(TASK INSTRUCTIONS) Everything from the line containing "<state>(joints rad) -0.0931" through the last line of the data below should be set down exactly, and nothing else.

(DATASET EXCERPT)
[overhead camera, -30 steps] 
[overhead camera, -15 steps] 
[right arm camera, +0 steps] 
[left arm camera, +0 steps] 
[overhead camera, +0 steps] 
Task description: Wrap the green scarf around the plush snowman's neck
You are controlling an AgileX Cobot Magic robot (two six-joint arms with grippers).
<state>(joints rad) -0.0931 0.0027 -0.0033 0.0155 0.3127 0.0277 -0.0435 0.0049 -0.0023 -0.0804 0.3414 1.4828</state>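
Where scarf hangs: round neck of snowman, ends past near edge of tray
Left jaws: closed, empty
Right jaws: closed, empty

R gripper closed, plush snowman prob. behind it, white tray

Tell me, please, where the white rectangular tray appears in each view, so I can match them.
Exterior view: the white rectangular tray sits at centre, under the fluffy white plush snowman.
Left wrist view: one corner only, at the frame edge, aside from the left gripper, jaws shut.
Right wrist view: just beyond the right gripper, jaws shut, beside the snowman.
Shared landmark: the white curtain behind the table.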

(OUTPUT FOR THIS TASK)
<state>(joints rad) -0.0931 0.0027 -0.0033 0.0155 0.3127 0.0277 -0.0435 0.0049 -0.0023 -0.0804 0.3414 1.4828</state>
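Where scarf hangs: round neck of snowman, ends past near edge of tray
Left jaws: closed, empty
Right jaws: closed, empty

R gripper closed, plush snowman prob. behind it, white tray

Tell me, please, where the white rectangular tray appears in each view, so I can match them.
Exterior view: the white rectangular tray sits at centre, under the fluffy white plush snowman.
Left wrist view: one corner only, at the frame edge, aside from the left gripper, jaws shut.
Right wrist view: just beyond the right gripper, jaws shut, beside the snowman.
Shared landmark: the white curtain behind the table.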

Work on the exercise is complete.